WHAT IS NEEDED: Repeat the lines below exactly as written, please, from the line with "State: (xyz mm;" to the line with "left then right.", both lines included, and no others.

RECORDS FOR THIS EXERCISE:
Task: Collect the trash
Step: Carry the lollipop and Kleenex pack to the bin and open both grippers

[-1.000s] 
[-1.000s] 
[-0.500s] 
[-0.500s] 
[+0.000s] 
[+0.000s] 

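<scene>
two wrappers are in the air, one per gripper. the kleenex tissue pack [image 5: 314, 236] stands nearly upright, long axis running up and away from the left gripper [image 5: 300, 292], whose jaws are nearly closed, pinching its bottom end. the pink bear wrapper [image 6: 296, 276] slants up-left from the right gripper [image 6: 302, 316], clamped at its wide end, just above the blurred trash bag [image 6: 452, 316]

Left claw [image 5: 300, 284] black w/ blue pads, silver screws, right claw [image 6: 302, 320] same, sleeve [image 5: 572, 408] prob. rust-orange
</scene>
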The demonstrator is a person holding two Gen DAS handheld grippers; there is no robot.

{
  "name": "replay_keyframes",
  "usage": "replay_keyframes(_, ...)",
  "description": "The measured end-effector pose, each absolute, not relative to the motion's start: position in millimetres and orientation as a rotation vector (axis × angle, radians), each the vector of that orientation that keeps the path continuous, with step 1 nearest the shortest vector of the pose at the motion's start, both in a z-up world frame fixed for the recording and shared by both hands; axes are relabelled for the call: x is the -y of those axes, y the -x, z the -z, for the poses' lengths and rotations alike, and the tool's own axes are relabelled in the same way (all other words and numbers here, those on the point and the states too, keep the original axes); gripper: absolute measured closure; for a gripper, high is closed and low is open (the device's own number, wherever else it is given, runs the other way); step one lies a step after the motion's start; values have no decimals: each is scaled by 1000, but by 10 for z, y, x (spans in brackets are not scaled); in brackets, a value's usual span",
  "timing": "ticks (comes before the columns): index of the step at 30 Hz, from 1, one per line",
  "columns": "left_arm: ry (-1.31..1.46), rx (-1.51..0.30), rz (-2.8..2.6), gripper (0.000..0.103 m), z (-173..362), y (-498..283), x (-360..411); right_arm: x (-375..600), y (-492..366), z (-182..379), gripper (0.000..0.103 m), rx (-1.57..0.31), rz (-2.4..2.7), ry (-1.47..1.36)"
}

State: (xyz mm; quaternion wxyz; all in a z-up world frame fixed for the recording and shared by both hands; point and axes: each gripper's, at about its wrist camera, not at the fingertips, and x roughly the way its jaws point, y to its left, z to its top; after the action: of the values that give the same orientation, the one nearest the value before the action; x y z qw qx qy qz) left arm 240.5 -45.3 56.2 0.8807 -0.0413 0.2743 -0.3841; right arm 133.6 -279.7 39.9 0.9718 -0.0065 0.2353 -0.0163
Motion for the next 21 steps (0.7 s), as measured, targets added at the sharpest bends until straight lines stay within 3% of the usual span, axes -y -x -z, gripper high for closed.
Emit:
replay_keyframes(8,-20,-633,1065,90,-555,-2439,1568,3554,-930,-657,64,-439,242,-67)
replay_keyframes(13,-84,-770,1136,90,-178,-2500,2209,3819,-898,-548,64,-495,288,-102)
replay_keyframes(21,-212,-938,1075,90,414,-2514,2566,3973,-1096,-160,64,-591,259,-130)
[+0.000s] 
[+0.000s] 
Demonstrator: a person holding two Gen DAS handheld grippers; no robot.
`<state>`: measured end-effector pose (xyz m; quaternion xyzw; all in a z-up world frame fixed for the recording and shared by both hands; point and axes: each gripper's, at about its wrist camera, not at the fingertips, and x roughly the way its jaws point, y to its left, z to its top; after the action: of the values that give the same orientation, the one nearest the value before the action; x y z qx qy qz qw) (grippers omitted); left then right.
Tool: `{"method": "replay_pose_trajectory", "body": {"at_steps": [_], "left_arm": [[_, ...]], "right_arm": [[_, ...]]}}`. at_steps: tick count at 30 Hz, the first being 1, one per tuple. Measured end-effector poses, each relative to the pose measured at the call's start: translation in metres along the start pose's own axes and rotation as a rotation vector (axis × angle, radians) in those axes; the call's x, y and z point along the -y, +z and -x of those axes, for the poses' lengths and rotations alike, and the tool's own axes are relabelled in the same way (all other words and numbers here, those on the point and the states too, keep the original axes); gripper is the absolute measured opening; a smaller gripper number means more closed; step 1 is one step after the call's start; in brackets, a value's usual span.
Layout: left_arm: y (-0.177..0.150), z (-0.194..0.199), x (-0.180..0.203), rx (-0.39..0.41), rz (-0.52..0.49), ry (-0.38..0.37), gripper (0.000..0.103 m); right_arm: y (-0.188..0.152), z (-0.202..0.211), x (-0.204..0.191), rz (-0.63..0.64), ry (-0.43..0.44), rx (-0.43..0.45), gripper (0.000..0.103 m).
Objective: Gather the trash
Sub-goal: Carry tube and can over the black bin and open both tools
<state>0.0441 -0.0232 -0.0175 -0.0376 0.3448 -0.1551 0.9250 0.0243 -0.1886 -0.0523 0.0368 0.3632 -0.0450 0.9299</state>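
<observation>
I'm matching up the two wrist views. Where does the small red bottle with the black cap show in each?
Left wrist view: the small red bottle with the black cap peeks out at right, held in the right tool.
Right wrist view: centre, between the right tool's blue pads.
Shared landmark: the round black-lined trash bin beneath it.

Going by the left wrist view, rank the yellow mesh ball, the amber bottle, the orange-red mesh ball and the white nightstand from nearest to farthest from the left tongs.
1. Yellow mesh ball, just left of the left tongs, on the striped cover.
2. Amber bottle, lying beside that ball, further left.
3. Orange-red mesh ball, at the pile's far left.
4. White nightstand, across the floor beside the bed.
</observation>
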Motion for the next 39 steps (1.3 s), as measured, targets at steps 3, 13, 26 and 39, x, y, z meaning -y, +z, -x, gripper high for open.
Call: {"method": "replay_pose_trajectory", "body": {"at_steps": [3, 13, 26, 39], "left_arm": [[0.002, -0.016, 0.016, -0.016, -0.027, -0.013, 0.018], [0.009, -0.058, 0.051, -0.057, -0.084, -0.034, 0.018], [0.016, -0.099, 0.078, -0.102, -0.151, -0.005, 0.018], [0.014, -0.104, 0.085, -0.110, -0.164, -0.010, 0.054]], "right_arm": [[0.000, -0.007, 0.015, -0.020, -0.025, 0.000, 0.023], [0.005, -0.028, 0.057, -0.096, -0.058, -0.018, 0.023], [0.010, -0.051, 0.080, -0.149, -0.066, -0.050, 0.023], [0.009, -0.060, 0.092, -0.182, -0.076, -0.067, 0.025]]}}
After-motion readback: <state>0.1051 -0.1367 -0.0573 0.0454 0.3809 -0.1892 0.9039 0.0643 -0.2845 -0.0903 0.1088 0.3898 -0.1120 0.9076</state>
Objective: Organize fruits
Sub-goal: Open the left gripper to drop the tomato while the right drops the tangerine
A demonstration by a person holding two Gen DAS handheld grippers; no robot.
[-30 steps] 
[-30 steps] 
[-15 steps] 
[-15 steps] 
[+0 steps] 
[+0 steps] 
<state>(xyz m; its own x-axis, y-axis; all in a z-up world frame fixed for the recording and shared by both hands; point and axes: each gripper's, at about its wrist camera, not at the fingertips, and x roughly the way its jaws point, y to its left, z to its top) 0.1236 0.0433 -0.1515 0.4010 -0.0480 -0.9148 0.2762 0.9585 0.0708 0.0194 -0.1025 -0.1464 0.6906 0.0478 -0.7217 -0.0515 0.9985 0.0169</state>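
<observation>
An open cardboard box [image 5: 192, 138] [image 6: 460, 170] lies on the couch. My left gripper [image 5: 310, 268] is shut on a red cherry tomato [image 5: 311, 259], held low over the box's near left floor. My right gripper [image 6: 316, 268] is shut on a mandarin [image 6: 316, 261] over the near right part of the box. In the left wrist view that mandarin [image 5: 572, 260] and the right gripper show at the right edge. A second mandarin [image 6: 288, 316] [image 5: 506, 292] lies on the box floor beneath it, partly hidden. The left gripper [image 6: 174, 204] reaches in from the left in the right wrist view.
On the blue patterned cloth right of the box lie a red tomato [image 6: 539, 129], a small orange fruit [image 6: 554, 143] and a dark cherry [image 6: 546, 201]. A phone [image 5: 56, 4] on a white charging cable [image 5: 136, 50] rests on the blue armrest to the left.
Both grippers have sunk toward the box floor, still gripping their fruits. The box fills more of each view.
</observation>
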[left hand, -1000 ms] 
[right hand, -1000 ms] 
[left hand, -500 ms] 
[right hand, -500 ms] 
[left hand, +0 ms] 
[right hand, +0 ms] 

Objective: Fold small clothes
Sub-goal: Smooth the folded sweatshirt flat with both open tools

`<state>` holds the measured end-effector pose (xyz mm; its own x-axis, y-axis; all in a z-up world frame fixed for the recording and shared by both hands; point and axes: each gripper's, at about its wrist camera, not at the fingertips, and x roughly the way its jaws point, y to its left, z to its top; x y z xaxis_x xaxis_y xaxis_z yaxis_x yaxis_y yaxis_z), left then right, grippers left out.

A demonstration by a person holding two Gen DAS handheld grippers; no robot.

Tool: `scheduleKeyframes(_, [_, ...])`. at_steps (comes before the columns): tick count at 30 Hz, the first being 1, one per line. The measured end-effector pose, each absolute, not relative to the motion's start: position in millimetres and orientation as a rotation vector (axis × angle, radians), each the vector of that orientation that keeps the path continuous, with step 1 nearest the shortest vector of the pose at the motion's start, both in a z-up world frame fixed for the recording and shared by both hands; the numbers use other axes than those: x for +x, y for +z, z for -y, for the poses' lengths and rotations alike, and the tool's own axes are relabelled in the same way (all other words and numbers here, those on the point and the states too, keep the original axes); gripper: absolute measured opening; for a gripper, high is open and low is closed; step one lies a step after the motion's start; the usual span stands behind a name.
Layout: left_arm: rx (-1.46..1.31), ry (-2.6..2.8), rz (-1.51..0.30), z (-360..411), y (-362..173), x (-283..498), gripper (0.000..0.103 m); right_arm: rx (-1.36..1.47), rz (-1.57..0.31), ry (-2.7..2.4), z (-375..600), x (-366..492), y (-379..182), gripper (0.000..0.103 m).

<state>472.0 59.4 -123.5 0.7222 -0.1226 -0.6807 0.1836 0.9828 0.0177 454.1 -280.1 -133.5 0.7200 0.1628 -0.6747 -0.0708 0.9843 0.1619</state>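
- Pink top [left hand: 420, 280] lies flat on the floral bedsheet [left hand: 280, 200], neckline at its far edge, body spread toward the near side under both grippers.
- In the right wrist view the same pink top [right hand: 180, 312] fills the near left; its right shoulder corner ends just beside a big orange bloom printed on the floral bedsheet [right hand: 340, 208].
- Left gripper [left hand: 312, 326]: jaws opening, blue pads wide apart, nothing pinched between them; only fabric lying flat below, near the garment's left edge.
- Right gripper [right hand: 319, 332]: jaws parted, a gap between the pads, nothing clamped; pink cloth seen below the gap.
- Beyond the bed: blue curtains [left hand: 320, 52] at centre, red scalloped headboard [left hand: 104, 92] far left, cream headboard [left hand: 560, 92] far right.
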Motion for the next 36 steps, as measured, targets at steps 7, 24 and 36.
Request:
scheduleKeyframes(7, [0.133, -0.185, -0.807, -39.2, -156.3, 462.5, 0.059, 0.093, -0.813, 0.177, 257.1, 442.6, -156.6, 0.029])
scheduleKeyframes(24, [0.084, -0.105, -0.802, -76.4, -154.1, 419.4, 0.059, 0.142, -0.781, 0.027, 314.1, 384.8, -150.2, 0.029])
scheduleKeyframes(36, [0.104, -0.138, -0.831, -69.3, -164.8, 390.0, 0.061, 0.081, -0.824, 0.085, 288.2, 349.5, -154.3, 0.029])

WRITTEN SOLUTION:
State: (xyz mm; quaternion wxyz; all in a z-up world frame fixed for the recording and shared by both hands; point and axes: each gripper's, at about its wrist camera, not at the fingertips, and x roughly the way its jaws point, y to its left, z to its top; after the action: of the values that give the same orientation, the one nearest the value before the action; x y z qw qx qy qz) left arm 240.5 -45.3 56.2 0.8807 -0.0413 0.2743 -0.3841; right arm 133.6 -279.7 39.9 0.9718 -0.0065 0.2353 -0.0163
Motion for the next 21 steps (0.7 s), as measured, targets added at the sharpest bends until straight lines stay within 3% of the usual span, axes -y -x -z, gripper high for closed.
Emit:
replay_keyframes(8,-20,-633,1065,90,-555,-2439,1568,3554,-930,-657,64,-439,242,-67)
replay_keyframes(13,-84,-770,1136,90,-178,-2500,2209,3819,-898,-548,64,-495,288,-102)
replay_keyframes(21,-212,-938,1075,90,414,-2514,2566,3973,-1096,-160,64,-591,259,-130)
[+0.000s] 
[+0.000s] 
Demonstrator: a person holding two Gen DAS handheld grippers; no robot.
`<state>`: measured end-effector pose (xyz m; quaternion xyzw; all in a z-up world frame fixed for the recording and shared by both hands; point and axes: each gripper's, at about its wrist camera, not at the fingertips, and x roughly the way its jaws point, y to its left, z to its top; after the action: of the values that give the same orientation, the one nearest the value before the action; x y z qx qy qz qw) (grippers omitted); left then right.

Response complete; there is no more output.